--- Data Enclosed Below ---
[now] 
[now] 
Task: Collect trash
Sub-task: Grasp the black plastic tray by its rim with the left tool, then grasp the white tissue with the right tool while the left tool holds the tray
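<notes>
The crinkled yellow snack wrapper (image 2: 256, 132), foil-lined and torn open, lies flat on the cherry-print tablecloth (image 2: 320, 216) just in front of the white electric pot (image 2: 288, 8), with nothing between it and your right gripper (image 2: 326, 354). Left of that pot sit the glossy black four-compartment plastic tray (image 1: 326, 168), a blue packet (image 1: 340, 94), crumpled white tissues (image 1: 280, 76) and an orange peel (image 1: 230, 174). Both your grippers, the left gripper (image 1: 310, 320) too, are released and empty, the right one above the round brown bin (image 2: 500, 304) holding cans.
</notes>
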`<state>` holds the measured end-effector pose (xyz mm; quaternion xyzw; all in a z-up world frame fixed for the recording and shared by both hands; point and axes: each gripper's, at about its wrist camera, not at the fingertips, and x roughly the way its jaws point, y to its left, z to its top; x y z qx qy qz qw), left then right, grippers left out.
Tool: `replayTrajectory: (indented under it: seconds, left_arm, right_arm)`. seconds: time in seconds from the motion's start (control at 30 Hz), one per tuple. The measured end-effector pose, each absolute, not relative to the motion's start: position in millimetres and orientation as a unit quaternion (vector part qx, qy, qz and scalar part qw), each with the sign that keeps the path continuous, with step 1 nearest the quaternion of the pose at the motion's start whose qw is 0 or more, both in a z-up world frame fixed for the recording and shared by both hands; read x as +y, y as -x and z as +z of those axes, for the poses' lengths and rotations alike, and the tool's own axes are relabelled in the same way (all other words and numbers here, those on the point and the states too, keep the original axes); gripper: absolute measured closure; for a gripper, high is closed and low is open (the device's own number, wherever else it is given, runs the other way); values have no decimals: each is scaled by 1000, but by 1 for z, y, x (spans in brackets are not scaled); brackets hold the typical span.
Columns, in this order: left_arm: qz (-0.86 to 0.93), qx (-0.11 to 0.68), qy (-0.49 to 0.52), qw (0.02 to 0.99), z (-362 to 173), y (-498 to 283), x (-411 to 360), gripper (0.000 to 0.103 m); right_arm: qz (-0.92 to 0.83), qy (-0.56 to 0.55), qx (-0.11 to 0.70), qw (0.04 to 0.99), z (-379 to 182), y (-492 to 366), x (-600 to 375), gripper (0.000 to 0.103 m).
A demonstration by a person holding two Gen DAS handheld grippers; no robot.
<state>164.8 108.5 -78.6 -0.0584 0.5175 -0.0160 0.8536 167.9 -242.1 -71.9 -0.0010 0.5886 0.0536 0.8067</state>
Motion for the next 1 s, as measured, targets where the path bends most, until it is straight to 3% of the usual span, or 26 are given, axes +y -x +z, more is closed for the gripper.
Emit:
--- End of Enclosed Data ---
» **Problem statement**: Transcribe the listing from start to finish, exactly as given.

» **Output of the exercise**:
[now] 
[now] 
Task: Collect trash
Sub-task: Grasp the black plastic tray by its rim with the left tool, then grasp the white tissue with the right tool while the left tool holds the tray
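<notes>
The crinkled yellow snack wrapper (image 2: 256, 132), foil-lined and torn open, lies flat on the cherry-print tablecloth (image 2: 320, 216) just in front of the white electric pot (image 2: 288, 8), with nothing between it and your right gripper (image 2: 326, 354). Left of that pot sit the glossy black four-compartment plastic tray (image 1: 326, 168), a blue packet (image 1: 340, 94), crumpled white tissues (image 1: 280, 76) and an orange peel (image 1: 230, 174). Both your grippers, the left gripper (image 1: 310, 320) too, are released and empty, the right one above the round brown bin (image 2: 500, 304) holding cans.
</notes>
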`<state>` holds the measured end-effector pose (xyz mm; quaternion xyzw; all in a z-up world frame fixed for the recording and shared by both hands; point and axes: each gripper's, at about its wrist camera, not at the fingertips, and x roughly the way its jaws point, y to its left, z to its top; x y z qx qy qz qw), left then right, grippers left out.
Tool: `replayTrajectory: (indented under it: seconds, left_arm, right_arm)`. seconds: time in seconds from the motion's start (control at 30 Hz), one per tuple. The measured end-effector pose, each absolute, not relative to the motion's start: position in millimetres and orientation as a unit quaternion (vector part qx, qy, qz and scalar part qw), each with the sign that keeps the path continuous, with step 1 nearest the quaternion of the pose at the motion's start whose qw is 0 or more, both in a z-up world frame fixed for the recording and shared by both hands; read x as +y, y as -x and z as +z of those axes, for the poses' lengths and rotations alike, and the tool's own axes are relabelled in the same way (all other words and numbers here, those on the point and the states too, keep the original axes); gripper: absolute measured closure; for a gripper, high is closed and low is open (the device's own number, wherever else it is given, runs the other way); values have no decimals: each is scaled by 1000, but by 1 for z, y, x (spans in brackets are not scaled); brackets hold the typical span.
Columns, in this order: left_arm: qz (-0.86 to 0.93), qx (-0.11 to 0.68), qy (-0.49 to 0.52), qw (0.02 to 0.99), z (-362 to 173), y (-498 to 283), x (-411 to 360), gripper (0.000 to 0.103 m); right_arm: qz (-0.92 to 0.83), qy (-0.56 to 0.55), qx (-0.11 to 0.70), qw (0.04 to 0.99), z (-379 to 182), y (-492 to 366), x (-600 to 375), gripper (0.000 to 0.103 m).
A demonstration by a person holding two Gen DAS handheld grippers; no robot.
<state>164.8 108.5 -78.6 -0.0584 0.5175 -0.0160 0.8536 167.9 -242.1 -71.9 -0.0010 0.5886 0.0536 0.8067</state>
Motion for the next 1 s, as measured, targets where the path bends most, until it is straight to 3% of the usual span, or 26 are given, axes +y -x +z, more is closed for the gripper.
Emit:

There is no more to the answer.